Friends and colleagues says that he takes this same perspective to issues in general. They describe him as evidence driven—pragmatic, principled and probing.

And his critical questioning of ideas is not checked by political ideology.

“He doesn’t look into a playbook and say, ‘this is a conservative policy or this is a liberal one,’” a friend says.

Instead, he questions everything.

Sperling describes Summers’ style as aggressive, analytical and applied regardless of ideological bent.

“Larry comes at issues very hard,” Sperling said. “He’s very rigorous at getting at what is effective.”

Sometimes Summers’ rigor was misinterpreted as opposition.

“Some people would challenge the efficacy of anti-poverty programs because they didn’t think government should be active in that area,” Sperling said. “Larry would challenge the program because he wanted government to be as active and effective as possible.”

In one sense then, friends say, conservatives might have been right in looking to Summers as a challenger of Harvard’s liberal status quo.
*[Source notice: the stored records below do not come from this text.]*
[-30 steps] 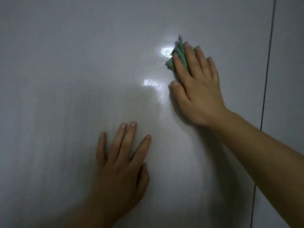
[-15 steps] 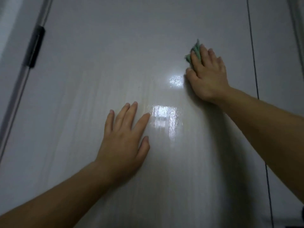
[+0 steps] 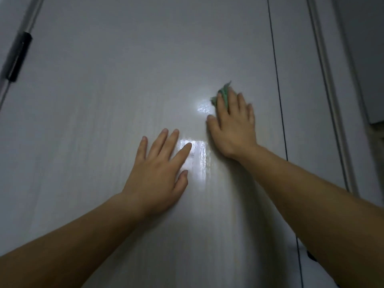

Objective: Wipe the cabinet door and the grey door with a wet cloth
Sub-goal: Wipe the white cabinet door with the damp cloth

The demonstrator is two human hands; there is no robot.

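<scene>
A small green cloth, bunched up, flat against the grey door a little right of its middle, mostly hidden beneath the right hand. Only a crumpled edge showing past the fingertips and beside the forefinger. Right hand laid flat over it, fingers straight and close together, pressing it to the panel rather than curling round it; thumb out to the left, touching the door. Some blur at the fingertips.

Just left of the cloth, a bright glossy patch of glare. Lower down, a longer streaked patch between the two hands.

Left hand lower and to the left, palm flat on the door, fingers straight and a little fanned, nothing held; forefinger tip at the edge of the lower shine. Both forearms bare, reaching up from the bottom corners.

Right of the right hand, a thin dark vertical line down the panel. Beyond it, a pale moulded frame. At far left, a black hinge on the door's edge.
</scene>
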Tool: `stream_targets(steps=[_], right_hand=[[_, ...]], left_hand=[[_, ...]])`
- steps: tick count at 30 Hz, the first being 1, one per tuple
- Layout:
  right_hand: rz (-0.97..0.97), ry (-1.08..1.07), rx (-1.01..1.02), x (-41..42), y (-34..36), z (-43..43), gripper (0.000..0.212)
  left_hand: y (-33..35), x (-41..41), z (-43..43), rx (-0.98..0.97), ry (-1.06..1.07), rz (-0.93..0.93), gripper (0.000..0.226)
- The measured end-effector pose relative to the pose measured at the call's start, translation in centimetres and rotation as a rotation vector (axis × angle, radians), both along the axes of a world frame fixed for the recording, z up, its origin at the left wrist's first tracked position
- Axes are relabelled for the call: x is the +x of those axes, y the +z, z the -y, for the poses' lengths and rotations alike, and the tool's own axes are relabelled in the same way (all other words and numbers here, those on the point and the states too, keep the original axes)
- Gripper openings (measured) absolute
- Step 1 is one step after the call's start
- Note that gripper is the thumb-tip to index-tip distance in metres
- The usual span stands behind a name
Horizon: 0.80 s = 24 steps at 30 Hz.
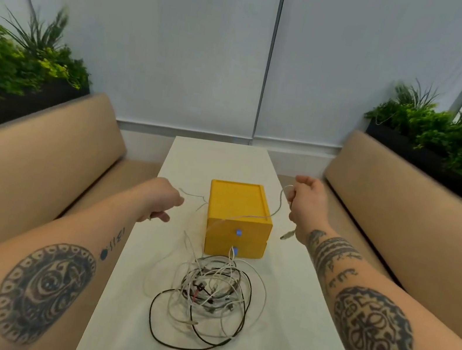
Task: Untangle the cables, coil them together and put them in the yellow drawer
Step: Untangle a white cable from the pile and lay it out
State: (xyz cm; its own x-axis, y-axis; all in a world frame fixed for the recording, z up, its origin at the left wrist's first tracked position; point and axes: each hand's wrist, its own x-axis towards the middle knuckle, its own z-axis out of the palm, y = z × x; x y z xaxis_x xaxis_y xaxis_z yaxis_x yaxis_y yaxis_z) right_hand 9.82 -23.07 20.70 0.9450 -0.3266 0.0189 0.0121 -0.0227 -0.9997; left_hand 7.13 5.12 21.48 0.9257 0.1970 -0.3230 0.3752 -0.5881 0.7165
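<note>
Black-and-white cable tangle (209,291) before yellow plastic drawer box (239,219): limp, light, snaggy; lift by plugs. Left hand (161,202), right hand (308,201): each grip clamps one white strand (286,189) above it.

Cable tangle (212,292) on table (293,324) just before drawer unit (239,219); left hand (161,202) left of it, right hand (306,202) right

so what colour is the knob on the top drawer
The knob is blue, head view.

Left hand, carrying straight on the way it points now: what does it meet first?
Likely the thin white cable strand just beyond the left hand, then the left side of the yellow drawer unit. Depth is unclear; it may pass over it.
</note>
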Motion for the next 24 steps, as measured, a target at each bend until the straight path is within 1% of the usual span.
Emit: stream_targets(steps=[2, 5, 7, 9, 11, 12, 13, 14, 15, 18, 20, 22, 24], right_hand=[[-0.022, 0.017, 0.020, -0.1, -0.2, 0.2, 0.024], [-0.065, 0.117, 0.031, -0.5, -0.4, 0.3, 0.022], [-0.110, 0.177, -0.004, -0.9, -0.4, 0.2, 0.020], [-0.220, 0.251, -0.145, -1.4, -0.7, 0.5, 0.018], [-0.372, 0.383, -0.443, -2.0, -1.7, 0.9, 0.016], [-0.419, 0.437, -0.584, -2.3, -2.5, 1.0, 0.018], [-0.436, 0.455, -0.668, -2.5, -3.3, 1.1, 0.022], [-0.433, 0.438, -0.663, -2.5, -3.9, 1.2, 0.024], [-0.416, 0.418, -0.581, -2.4, -4.3, 1.2, 0.023], [-0.312, 0.387, -0.151, -2.1, -3.4, 0.5, 0.018], [-0.227, 0.404, 0.071, -1.9, -1.8, -0.3, 0.016], [-0.151, 0.430, 0.251, -1.9, 0.2, -1.5, 0.011], [-0.084, 0.444, 0.361, -2.1, 1.9, -2.6, 0.008]], left_hand=[[0.0, 0.0, -0.4, -0.026, 0.030, 0.057, 0.026], [0.8, -0.1, -0.4, -0.143, 0.073, 0.122, 0.028], [1.5, -0.3, -0.3, -0.211, 0.084, 0.159, 0.027], [2.3, -0.2, -0.2, -0.286, 0.063, 0.170, 0.026], [3.1, -0.3, 0.0, -0.368, 0.008, 0.158, 0.026], [3.4, -0.2, 0.2, -0.405, -0.025, 0.148, 0.026], [3.8, -0.3, 0.4, -0.439, -0.056, 0.139, 0.025], [4.1, -0.4, 0.7, -0.467, -0.079, 0.135, 0.025], [4.3, -0.5, 1.0, -0.494, -0.093, 0.134, 0.025], [4.6, -0.8, 1.9, -0.525, -0.099, 0.151, 0.025], [4.4, -0.7, 2.5, -0.558, -0.104, 0.161, 0.025], [4.1, -0.5, 3.0, -0.603, -0.114, 0.158, 0.026], [4.0, -0.3, 3.5, -0.656, -0.125, 0.140, 0.026]])
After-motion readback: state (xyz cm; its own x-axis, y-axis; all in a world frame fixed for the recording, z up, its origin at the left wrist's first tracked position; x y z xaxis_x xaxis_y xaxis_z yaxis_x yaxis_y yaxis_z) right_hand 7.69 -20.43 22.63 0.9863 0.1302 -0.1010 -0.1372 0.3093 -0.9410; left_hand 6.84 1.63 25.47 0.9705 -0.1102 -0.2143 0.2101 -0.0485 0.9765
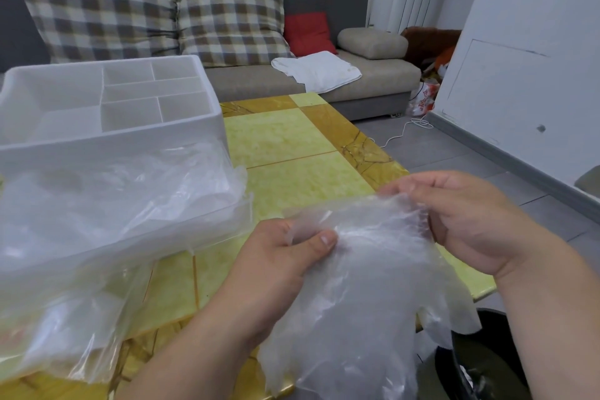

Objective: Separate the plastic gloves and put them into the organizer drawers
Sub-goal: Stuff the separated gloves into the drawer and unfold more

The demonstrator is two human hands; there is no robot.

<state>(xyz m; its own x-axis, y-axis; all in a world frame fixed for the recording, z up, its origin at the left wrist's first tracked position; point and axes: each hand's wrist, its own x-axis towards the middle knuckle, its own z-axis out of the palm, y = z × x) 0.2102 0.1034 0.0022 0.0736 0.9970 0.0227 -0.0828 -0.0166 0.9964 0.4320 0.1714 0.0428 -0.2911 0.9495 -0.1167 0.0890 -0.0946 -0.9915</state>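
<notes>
Both hands hold up one crumpled bunch of plastic gloves (373,286) over the near right edge of the counter (292,146). The left hand (282,260) pinches the upper left edge of the film between thumb and curled fingers, and the right hand (470,221) grips the upper right edge, its fingers bent over the plastic. The hands are apart, with the cuff end stretched between them. From there the gloves hang down toward the camera, and flat translucent glove fingers spread out at the lower right. How many gloves are in the bunch cannot be told. To the left, on the yellow-green tiled counter, stands the white organizer (113,101); its open top is divided into several compartments, with one wide section on the left and smaller ones on the right. A clear plastic bag (107,214) lies crumpled against the organizer's front and spills over the near left of the counter, so the drawers behind it cannot be made out. Beyond the counter is a grey-beige sofa (373,75) carrying a checked cushion (233,26), a red cushion (308,32) and a white cloth (318,70). A white cable (406,130) trails across the grey floor (454,153), and a dark bin (493,364) sits at the lower right, partly behind the hanging gloves.
</notes>
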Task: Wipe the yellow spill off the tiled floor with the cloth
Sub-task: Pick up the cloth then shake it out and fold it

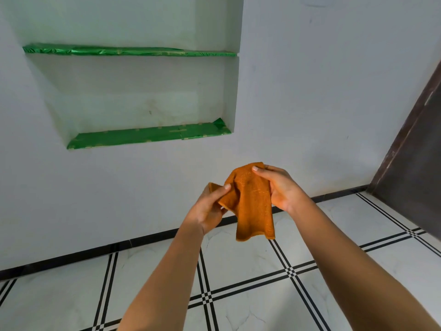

Summers is someone who will question prevailing norms, friends say. And given that Harvard’s norms are on average more liberal than conservative, such questioning means Summers will at times play the role conservatives ask of him.

“He’s very much a person who would not have a knee-jerk reaction to ‘ROTC does this, so we should bar it,’” one friend says.

And friends say Summers is not one to accept the dictates of political correctness without question.

“He begins by asking questions. If something is in place merely because it is politically correct, [Summers] will get to the bottom of it,” a friend says.

This was what conservative Boston Globe columnist Jeff Jacoby says he was hoping for in Summers’ term as President.

“What had impressed me was a more generalized sense that here was a guy who wasn’t inhaling the vapors of political correctness that waft all over Harvard,” Jacoby writes in an e-mail.

Sperling cautions that policies favorable to either side of the political spectrum will be subject to scrutiny.

“I think that people on all sides are going to have to realize that he’s not going to be one to accept a case on face value,” Sperling says.